Bref. La vision que les gens ont de moi m'empêche de prendre du plaisir dans mon travail comme avant. Depuis peu, j'ai l'impression de ne plus correspondre à l'idée qu'on se fait de ce que je devrais être. On s'étonne quand je dis ce que je fais dans la vie. Petit à petit, on commence même à croire que c'est une plaisanterie, comme lorsqu'un enfant déclare qu'il deviendra président du monde. Sauf qu'un enfant n'a pas la capacité cognitive suffisante pour être blessé par un sourire condescendant, pour peu qu'il se rende compte de la condescendance du sourire en question.

Et qui aime être blessé, franchement ? Pas grand monde. Ou en tous cas certainement pas de cette manière. Quoi qu'après tout, je n'en sais rien, je ne suis pas spécialement bien placé pour disserter sur la douleur psychologique.
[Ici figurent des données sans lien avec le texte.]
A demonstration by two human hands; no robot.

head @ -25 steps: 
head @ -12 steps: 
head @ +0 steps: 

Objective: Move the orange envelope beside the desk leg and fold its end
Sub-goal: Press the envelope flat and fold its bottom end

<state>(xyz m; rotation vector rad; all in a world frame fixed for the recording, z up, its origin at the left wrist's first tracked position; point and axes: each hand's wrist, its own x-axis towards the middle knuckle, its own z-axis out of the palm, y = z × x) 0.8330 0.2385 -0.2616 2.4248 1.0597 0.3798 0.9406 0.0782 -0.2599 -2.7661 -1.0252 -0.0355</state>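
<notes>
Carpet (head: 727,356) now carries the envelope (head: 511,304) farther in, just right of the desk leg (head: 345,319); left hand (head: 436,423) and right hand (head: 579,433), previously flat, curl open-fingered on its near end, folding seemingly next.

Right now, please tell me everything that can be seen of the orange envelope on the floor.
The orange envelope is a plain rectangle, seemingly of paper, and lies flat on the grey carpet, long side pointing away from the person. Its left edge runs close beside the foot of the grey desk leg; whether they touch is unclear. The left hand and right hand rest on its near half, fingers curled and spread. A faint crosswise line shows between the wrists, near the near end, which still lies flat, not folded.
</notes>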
L'ironie de mon sort, c'est que pour passer outre cette idiote impression que le monde entier me regarde de travers, il me suffirait de me changer les idées, puisque que ce soit le cas ou non importe peu, dans le fond. Sauf que d'habitude, ma distraction idéale, c'est mon travail. C'est un cercle vicieux. La seule façon de ne plus être déprimé par mon job, c'est théoriquement de justement pratiquer ce job qui me déprime tant. Je l'ai dit : ironique.
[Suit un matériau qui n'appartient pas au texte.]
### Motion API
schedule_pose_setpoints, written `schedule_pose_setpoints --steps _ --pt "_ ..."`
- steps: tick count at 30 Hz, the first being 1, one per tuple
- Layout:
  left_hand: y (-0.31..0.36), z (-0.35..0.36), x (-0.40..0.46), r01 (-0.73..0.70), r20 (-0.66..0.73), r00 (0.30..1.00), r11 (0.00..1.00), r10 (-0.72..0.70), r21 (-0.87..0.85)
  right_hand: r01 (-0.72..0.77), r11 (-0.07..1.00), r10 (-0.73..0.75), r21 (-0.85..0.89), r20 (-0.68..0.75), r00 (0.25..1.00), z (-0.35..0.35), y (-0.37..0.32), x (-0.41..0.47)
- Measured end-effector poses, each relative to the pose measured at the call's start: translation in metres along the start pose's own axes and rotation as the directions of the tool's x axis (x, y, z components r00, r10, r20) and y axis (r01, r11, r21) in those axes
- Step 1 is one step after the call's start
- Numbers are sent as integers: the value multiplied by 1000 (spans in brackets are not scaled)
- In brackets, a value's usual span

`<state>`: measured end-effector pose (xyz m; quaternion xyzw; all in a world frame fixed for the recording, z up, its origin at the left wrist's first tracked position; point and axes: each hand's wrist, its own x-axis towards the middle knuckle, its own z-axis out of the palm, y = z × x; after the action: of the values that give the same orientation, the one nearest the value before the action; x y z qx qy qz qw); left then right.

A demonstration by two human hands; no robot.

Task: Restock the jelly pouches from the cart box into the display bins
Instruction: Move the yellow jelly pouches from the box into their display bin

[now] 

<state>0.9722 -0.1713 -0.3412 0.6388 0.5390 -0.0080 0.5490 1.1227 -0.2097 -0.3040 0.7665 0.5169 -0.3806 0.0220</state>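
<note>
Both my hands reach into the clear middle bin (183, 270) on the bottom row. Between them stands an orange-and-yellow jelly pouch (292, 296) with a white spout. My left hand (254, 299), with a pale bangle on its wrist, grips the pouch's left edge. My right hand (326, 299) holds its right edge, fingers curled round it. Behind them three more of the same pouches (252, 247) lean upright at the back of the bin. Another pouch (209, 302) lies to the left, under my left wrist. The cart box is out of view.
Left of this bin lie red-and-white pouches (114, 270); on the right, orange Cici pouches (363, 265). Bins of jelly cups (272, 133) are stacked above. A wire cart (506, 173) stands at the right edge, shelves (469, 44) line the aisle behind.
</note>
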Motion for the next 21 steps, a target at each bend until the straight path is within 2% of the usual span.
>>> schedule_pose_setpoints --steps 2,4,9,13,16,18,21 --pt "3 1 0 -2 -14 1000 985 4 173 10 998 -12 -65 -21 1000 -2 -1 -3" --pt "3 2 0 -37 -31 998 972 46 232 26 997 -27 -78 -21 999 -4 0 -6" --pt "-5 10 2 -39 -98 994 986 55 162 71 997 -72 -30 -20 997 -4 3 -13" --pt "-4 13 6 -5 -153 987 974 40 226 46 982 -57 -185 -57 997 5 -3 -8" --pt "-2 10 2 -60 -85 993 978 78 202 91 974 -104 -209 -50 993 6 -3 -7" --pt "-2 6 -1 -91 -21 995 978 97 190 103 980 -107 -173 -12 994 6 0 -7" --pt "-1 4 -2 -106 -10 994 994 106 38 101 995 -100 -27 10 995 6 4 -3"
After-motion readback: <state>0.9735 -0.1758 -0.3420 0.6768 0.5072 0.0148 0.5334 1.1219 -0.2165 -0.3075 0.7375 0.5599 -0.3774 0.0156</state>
ça ne se voit peut-être pas, à la façon dont je marche tranquillement, un pack de bouteilles d'eau dans chaque main, mais je n'ai pas été autant en colère depuis très longtemps. La première et dernière fois que je me suis retrouvé dans cet état a dû être il y a presque dix-neuf ans, en y réfléchissant bien. Après tout, à circonstances semblables, réactions similaires.

Ce qui explique d'ailleurs que je dise avoir besoin de renouveau ; faire table rase est la seule échappatoire que j'ai trouvée, lorsque mon contrôle sur mon environnement m'a échappé la première fois.
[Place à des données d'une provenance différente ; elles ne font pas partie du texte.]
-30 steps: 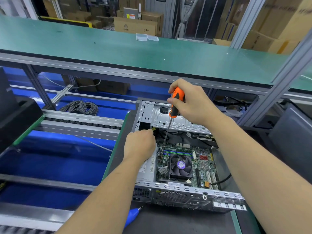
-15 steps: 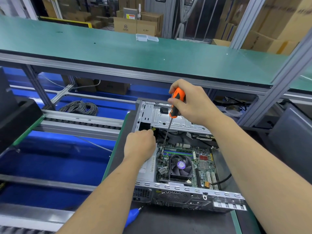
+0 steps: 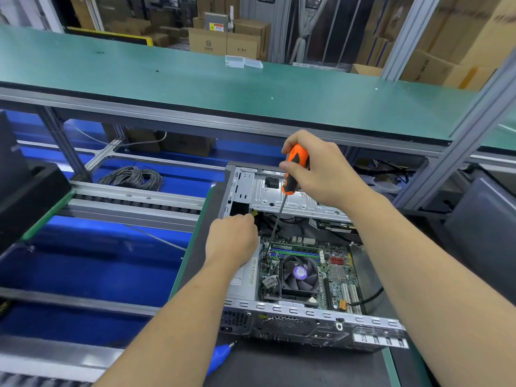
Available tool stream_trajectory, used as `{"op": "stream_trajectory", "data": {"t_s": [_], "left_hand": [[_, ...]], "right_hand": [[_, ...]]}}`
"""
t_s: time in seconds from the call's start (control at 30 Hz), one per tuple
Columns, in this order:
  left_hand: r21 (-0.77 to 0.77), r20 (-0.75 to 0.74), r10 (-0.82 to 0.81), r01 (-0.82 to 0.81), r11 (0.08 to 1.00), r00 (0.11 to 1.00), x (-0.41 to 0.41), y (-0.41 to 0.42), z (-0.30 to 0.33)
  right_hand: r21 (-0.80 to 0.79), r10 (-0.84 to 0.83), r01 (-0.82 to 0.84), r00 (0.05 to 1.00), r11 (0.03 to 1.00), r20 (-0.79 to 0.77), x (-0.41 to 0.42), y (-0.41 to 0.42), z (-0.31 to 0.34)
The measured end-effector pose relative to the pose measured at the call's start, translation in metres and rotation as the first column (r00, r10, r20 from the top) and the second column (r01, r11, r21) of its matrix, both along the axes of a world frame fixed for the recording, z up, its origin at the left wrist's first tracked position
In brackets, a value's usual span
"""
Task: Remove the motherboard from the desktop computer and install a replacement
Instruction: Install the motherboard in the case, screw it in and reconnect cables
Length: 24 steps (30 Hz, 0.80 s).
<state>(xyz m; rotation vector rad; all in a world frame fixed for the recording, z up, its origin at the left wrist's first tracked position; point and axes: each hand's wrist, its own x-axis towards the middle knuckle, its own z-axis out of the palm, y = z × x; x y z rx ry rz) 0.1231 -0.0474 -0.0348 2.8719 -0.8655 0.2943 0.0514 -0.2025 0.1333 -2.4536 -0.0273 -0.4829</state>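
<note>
The left hand hides its own fingertips and whatever they touch inside the open grey metal computer case. Below its forearm, a blue-handled tool shows only partly, and the orange-and-black screwdriver tip among the wires is too small to tell.

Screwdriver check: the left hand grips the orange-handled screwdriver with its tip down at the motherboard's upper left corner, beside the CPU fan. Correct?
Not quite: the head view shows the right hand gripping the orange-handled screwdriver, not the left. The left hand rests on the case edge. The tip is down at the motherboard's upper left corner, beside the CPU fan.
</note>
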Motion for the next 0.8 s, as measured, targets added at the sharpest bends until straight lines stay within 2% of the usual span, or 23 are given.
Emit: {"op": "stream_trajectory", "data": {"t_s": [0.37,0.57,0.63,0.67,0.73,0.77,0.8], "left_hand": [[-0.018,0.002,-0.007,0.007,1.0,1.0,0.0,0.001,-0.001],[-0.025,0.001,-0.012,0.012,1.0,1.0,0.001,0.0,-0.002],[-0.018,0.003,-0.009,0.01,1.0,1.0,0.0,0.0,-0.001],[-0.018,0.001,-0.01,0.01,1.0,1.0,0.0,0.001,-0.001],[-0.021,-0.002,-0.014,0.014,1.0,1.0,0.0,0.001,-0.002],[-0.021,-0.006,-0.014,0.014,1.0,1.0,0.0,0.001,-0.001],[-0.02,-0.006,-0.015,0.015,1.0,1.0,0.001,0.001,-0.001]], "right_hand": [[-0.022,-0.002,0.002,1.0,1.0,0.002,0.0,0.0,-0.002],[-0.013,0.013,-0.014,0.998,1.0,-0.06,-0.001,0.004,0.001],[-0.148,-0.061,0.046,0.994,0.988,-0.096,0.003,0.008,0.007],[-0.298,-0.159,0.125,0.983,0.946,-0.094,0.007,0.009,0.011],[-0.575,-0.368,0.275,0.929,0.77,-0.049,0.018,0.012,0.021],[-0.636,-0.406,0.291,0.913,0.715,-0.039,0.023,0.015,0.026],[-0.656,-0.393,0.258,0.917,0.709,-0.064,0.027,0.016,0.028]]}}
A ce moment-là, j'ai mis le feu à une demi-douzaine d'immeubles. Dont celui où j'habitais. Aujourd'hui, j'ai versé quelques litres de nicotine dans plusieurs conduites d'alimentation en eau potable de la ville. A nouveau, y compris la mienne. Mêmes effets nets pour une méthode légèrement plus influencée par la pop culture : changer la donne, donner un coup de pied dans la fourmilière, rafraîchir le trombinoscope de mon voisinage.

C'est mon septième et dernier aller-retour depuis ma voiture jusque chez moi. Je devrais avoir de quoi m'hydrater sans utiliser le robinet d'ici à ce que le danger soit passé.

On pourrait débattre du fait que c'est bel et bien faire ce pour quoi on m'emploie qui aura réglé mon problème, mais comme prendre ce type d'initiative est explicitement contraire à mon contrat, je n'estime pas que ça relève du professionnel. Mon geste n'en est d'ailleurs que plus significatif. C'est un véritable retour aux sources, à mon hobby avant qu'il ne devienne mon gagne-pain. Un peu comme un nouveau départ, en quelques sortes. En tous cas, quoi qu'il en soit, ça fait un bien fou.